For the material below, count the lines containing "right" and reply with the number alone.
DATA BLOCK section start
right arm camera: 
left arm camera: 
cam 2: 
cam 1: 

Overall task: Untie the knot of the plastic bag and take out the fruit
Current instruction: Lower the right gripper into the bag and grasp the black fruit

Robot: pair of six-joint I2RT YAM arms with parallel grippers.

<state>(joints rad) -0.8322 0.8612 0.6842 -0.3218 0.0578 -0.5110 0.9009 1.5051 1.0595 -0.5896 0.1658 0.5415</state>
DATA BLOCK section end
TASK RESPONSE -
2